Difference of static deserialization in Java depending on when serialize the object

mrbela :

I am trying to figure out the (de/)serialization in Java.

I have read, that static variables are not serialized.

To figure this out, I've made a little example:

import java.io.FileInputStream;
import java.io.FileNotFoundException;
import java.io.FileOutputStream;
import java.io.IOException;
import java.io.ObjectInputStream;
import java.io.ObjectOutputStream;
import java.io.Serializable;

public class SerialDemo {

    private static void writeFile() throws IOException, ClassNotFoundException {
        ObjectOutputStream o=new ObjectOutputStream(new FileOutputStream("foo"));
        Test test = new Test();
        o.writeObject(test);
        o.flush();
    }

    private static Test readFile() throws FileNotFoundException, IOException, ClassNotFoundException {
        ObjectInputStream in=new ObjectInputStream(new FileInputStream("foo"));
        return (Test) in.readObject();
    }
}
class Test implements Serializable{
    static Integer i;
    public Test(){
        i = 10;
    }
}

Why are there differences between the run of those two main-methods?

First version: Serialize and deserialize in a single run

public static void main(String[] args)  {

        try {
            // Serialization
            writeFile();
            // Deserialization
            Test deserializedFile = readFile();
            System.out.println(deserializedFile.i);
        } catch (Exception e) {
            e.printStackTrace();
        }
    }

This outputs 10. But why?
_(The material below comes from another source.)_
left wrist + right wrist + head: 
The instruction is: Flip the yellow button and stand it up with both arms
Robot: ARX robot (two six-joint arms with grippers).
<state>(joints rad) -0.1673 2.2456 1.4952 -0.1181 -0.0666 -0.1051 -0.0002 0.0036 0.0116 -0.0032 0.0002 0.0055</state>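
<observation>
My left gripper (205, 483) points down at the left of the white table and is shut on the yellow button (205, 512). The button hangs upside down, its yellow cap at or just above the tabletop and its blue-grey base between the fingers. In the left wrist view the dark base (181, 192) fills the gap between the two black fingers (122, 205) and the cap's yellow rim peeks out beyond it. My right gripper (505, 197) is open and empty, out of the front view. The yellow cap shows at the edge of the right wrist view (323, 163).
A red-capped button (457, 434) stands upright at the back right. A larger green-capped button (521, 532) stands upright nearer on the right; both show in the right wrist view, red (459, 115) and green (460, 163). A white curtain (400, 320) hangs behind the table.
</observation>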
I thought the value of Integer i was not serialized, since it is static.

Second version: Serialize and deserialize in two different runs.

If I first run:

public static void main(String[] args)  {
        try {
            // Serialization
            writeFile();
        } catch (Exception e) {
            e.printStackTrace();
        }
    }

And in a second run:

public static void main(String[] args)  {
        try {
            // Deserialization
            Test deserializedFile = readFile();
            System.out.println(deserializedFile.i);
        } catch (Exception e) {
            e.printStackTrace();
        }
    }

It outputs null, as I suggested in first version too.

Where is the difference?!

GhostCat salutes Monica C. :

Simple: it is a static variable. It gets initialized in your first example, when you create one instance using the constructor!
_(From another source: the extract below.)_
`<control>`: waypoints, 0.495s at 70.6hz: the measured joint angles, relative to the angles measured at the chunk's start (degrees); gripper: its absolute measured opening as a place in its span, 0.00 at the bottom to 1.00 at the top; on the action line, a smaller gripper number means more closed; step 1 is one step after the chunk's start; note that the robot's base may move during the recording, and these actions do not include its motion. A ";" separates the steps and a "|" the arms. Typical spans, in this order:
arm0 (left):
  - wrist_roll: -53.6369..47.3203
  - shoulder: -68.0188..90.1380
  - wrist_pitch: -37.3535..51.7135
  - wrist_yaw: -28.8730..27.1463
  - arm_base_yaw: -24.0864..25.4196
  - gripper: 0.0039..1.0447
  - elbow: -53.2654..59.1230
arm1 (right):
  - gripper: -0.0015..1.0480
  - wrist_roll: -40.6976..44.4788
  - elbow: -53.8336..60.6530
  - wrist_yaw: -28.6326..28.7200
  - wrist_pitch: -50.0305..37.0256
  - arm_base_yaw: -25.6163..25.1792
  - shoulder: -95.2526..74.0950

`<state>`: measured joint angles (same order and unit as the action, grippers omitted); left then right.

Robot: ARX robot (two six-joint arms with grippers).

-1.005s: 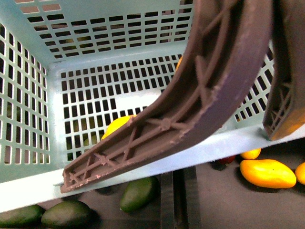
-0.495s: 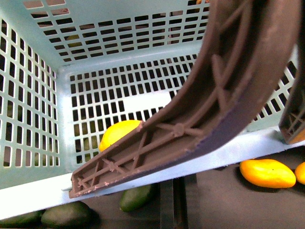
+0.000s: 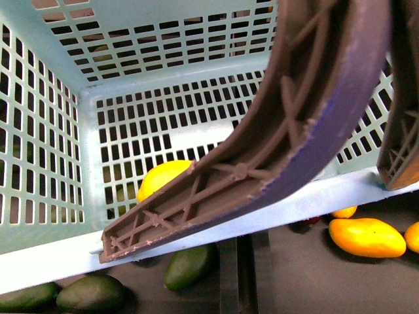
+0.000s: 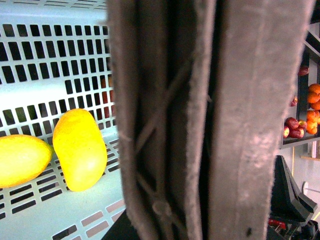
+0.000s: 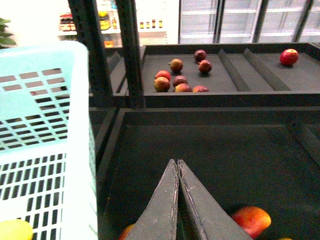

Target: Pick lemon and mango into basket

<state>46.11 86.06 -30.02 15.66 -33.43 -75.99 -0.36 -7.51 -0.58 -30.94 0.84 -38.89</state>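
Finds lemon (image 4: 20, 160) and mango (image 4: 80, 150) side by side inside basket (image 4: 50, 100). Sees right gripper (image 5: 176, 162) pressed together, empty. Cannot tell left gripper's state behind the handle (image 4: 200, 120).

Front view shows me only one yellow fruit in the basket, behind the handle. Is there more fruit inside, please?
Observer: Yes. The left wrist view shows two: a bright yellow fruit and a more orange fruit, side by side on the basket floor.
Operator: Does the right gripper hold something?
Observer: No. Its fingers are shut together, with nothing between them, over a dark tray.
Operator: And the left gripper?
Observer: It is not visible; the handle fills much of the left wrist view.
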 joint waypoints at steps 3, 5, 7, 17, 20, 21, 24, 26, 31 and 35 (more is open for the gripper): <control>0.04 0.00 0.00 0.07 0.00 0.15 0.02 | 0.02 0.00 0.68 0.04 0.46 -0.52 1.11; 0.04 0.00 0.00 0.07 0.00 0.15 0.00 | 0.02 0.02 1.01 0.22 0.72 -0.57 1.66; 0.04 0.00 0.00 0.02 0.00 0.15 0.00 | 0.02 0.00 1.44 0.33 1.14 -0.59 2.51; 0.02 0.00 0.00 -0.02 0.00 0.15 0.00 | 0.02 0.00 2.99 0.44 3.19 -0.63 6.03; 0.02 0.00 0.00 -0.04 0.00 0.15 0.02 | 0.02 0.00 3.45 0.46 4.00 -0.63 7.43; 0.00 0.00 0.00 -0.04 0.00 0.15 0.00 | 0.02 0.02 3.54 0.46 4.20 -0.63 7.69; 0.00 0.00 0.00 -0.04 0.00 0.15 0.00 | 0.02 0.00 3.82 0.46 4.90 -0.63 8.76; 0.00 0.00 0.00 -0.02 0.00 0.15 0.00 | 0.02 0.00 3.98 0.44 5.22 -0.63 9.29; 0.02 0.00 0.00 0.00 0.00 0.15 0.00 | 0.02 0.00 4.59 0.44 6.51 -0.66 11.13; 0.02 0.00 0.00 0.00 0.00 0.15 0.00 | 0.02 0.00 4.94 0.44 7.45 -0.66 12.37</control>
<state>46.13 86.06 -30.02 15.66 -33.43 -75.99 -0.36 -2.57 -0.14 -23.49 0.19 -26.52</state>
In the second example, that constructor is never called, the field stays null!

That is all there is to this. And as you said yourself: the static field is not written into that file. The only thing that matters in your two examples is that one version calls the constructor, and the other does not.
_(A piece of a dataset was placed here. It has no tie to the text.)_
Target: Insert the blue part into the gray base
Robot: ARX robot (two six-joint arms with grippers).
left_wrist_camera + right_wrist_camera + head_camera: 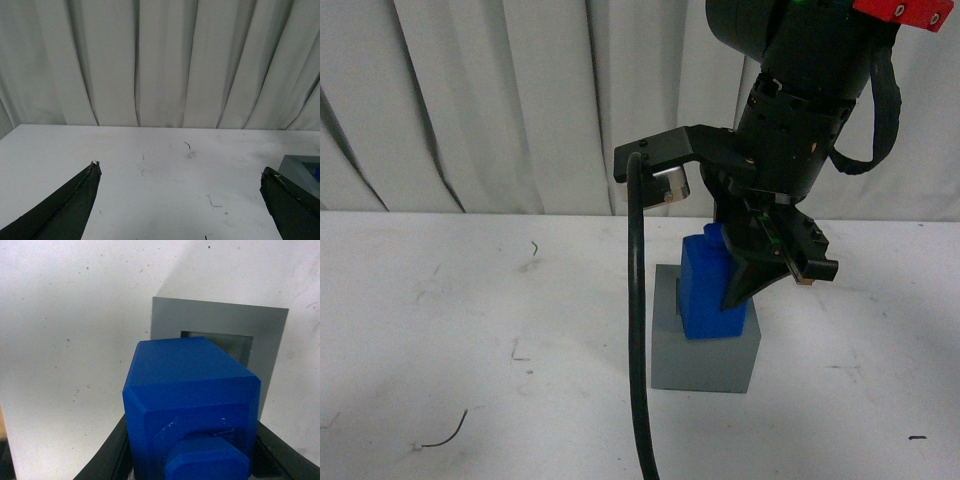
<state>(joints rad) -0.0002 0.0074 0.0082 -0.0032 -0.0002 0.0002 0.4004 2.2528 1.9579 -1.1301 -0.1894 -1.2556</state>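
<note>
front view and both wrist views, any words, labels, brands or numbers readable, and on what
None: no word, label, number or sign shows in any view.
The bright blue plastic block, the matte gray cube and the black right arm carry no legible marking; the red plastic piece atop the arm shows only holes.

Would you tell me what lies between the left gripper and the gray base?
Nothing but bare, scuffed table, as the left wrist view shows between the left gripper and the base.

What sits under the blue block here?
The gray cube, its square recess partly showing beyond the blue block. The block hides the rest, so whether its lower end has entered cannot be seen.
</note>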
Beyond that, there is another misconception here: you write deserializedFile.i... That is conceptually wrong. You should use Test.i instead. Static variables are the same for all instances, their owning scope is the Test class, not some instance of that class!

And just for the record: deserializedFile is a very misleading name. That variable represents a deserialized Test object. It is not to a file! Names should say what they are about and not lie. This names lies big time!